Project admin (project level) or repository admin (repository level).

Project or repository Settings  Webhooks or REST API.

Gerrit

Project owner (owner on refs/*) or account allowed to update refs/meta/config. Admin must first enable the webhooks plugin.

Configure through the webhooks plugin (REST) or by updating webhooks.config in refs/meta/config for the project.

Troubleshooting

If a commit fails due to insufficient permissions, review the error message and refer to the guidance below for your SCM.

General

Commit failed: insufficient permissions

The token or user lacks write permission on the target branch, or branch policy requires a pull request or merge request. Use a feature branch and open a pull request or merge request.

Reference update rejected

Branch protection, required checks, or merge gates are blocking direct pushes.

GitHub

Error mentions branch protection or required status checks

Push to a branch and open a pull request. Confirm that the token has repository Contents: Read and write (fine-grained) or repo (classic).

GitLab

You are not allowed to push code to this project

The user is a developer on a protected branch. Elevate to Maintainer or use a branch and merge request per policy.

Bitbucket Cloud or Server

Push rejected by branch restrictions

Repository write permission is not enough; the branch has restrictions. Use a pull request or adjust the branch restriction to allow the integration user.

Gerrit

Push not permitted to refs/heads/<branch>

Direct pushes are denied. Push to refs/for/<branch> instead.

Cannot create change when pushing to refs/for/<branch>

Grant push permission on refs/for/refs/heads/* to the integration account.

Webhooks

If REST calls fail with permission errors, ensure that the webhooks plugin is enabled and the caller can update refs/meta/config (Project Owner or Admin).

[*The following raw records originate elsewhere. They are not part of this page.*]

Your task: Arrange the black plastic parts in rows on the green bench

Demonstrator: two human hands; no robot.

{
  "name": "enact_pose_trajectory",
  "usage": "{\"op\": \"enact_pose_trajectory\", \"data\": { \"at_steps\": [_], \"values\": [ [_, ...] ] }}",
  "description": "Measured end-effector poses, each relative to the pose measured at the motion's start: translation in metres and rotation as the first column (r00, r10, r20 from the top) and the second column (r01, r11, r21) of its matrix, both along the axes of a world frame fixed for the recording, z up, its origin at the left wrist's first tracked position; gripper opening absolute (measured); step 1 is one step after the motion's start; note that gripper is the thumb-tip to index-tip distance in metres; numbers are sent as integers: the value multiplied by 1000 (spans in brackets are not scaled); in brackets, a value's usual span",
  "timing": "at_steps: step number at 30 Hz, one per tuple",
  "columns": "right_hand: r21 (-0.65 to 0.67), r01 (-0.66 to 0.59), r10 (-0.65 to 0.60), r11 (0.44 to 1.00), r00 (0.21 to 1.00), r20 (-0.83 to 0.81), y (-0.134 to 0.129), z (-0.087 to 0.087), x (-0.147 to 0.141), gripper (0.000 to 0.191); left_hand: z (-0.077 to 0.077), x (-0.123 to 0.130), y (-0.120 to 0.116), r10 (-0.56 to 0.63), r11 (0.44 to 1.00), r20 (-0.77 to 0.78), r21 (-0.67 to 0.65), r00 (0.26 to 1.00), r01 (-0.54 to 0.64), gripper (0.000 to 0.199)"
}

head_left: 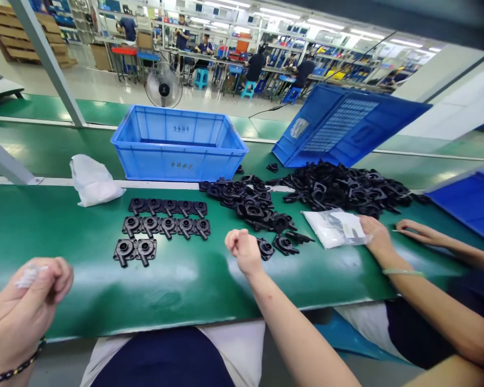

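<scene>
Several small white pieces (27, 277) sit in my left hand (32, 295), whose fingers are curled round them at the lower left, above the green table. My right hand (244, 250) is closed near the middle, just left of a few loose black parts (265, 249); what it holds, if anything, is hidden. Between my hands, black housings with round centres and short spouts lie in rows: a back row (169, 207), a middle row (168, 227) and two housings (135, 250) in front.
A blue crate (179, 156) stands behind the rows, with a white bag (94, 183) to its left. Black parts (339, 185) spill from a tilted blue crate (347, 123). At right, a co-worker's hand (377, 234) holds a clear bag (334, 228).
</scene>
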State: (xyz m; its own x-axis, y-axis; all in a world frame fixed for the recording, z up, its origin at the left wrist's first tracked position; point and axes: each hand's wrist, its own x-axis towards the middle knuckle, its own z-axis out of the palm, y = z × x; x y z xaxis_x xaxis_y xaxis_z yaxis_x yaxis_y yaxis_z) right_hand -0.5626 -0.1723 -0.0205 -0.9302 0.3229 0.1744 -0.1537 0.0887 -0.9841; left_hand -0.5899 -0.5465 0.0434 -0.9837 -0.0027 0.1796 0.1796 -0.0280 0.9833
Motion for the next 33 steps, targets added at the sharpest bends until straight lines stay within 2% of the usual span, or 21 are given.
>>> {"op": "enact_pose_trajectory", "data": {
  "at_steps": [3, 6, 10, 12, 14, 16, 17, 19, 22, 25, 30, 33],
  "values": [
    [36, 102, -102, 994, 995, 10, 17, -9, -2, 57, -23, 14, -4, -61, 997, 241, 52, 969, 50, 23],
    [113, 127, -130, 985, 991, 23, 16, -17, -7, 47, -36, 25, 2, -140, 990, 361, 28, 922, 139, 29],
    [258, 31, -40, 966, 999, 29, -6, -18, -9, 38, -43, 28, 17, -222, 971, 389, 7, 894, 239, 30],
    [341, -77, 73, 937, 997, 26, -18, -16, -8, 36, -42, 25, 26, -260, 963, 392, 34, 883, 268, 31],
    [475, -217, 233, 853, 972, 27, -29, -16, -7, 29, -36, 20, 35, -294, 956, 390, 98, 873, 278, 30],
    [616, -317, 372, 721, 927, 42, -36, -16, -5, 24, -27, 12, 41, -320, 944, 364, 201, 875, 262, 26],
    [669, -343, 417, 660, 907, 54, -38, -16, -4, 23, -22, 8, 43, -327, 935, 343, 255, 880, 248, 24],
    [734, -357, 454, 577, 888, 75, -40, -16, -1, 26, -11, -1, 41, -317, 919, 301, 333, 900, 212, 21],
    [798, -335, 459, 502, 885, 83, -37, -14, 3, 35, 1, -10, 25, -224, 925, 267, 361, 937, 118, 21],
    [807, -322, 442, 495, 893, 85, -31, -11, 4, 34, 5, -10, 2, -75, 935, 266, 354, 961, -25, 23],
    [812, -320, 465, 487, 883, 69, -32, -7, -3, 27, -8, -7, -43, 190, 926, 249, 275, 950, -258, 27],
    [831, -321, 526, 454, 849, 41, -41, -6, -1, 23, -18, -6, -77, 359, 907, 126, 184, 925, -378, 19]
  ]
}}
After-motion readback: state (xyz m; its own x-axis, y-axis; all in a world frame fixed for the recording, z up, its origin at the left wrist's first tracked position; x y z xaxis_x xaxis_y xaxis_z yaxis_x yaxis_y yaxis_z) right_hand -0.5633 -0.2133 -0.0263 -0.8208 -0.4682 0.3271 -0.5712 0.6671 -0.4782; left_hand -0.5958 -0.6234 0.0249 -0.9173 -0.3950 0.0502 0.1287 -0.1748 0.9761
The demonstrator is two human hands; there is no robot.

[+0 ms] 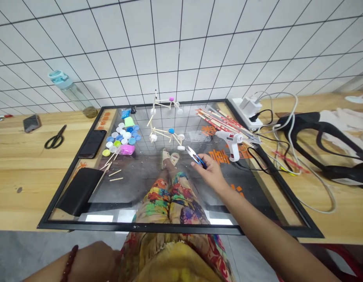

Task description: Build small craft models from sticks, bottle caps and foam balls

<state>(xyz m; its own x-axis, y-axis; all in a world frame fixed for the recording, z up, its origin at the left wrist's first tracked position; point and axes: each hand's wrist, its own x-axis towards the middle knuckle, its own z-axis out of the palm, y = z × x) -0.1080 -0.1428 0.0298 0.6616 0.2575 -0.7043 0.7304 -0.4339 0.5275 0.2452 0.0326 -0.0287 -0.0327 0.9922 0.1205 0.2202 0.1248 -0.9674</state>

Example GitHub token setups

Fine-grained PAT (preferred, least privilege for a single repository)

Repository access: The target repository.

Permissions:

  • Repository permissions → Contents: Read and write

  • Repository permissions → Metadata: Read

  • (Optional, for managing webhooks) Webhooks: Read and write

Classic PAT (broader)

Scopes: repo (for content).

Add admin:repo_hook only if the token will also manage webhooks.

The SCM integration token must match the application’s connected source provider. If a commit fails, verify that the user or token has write access and the required webhook permissions.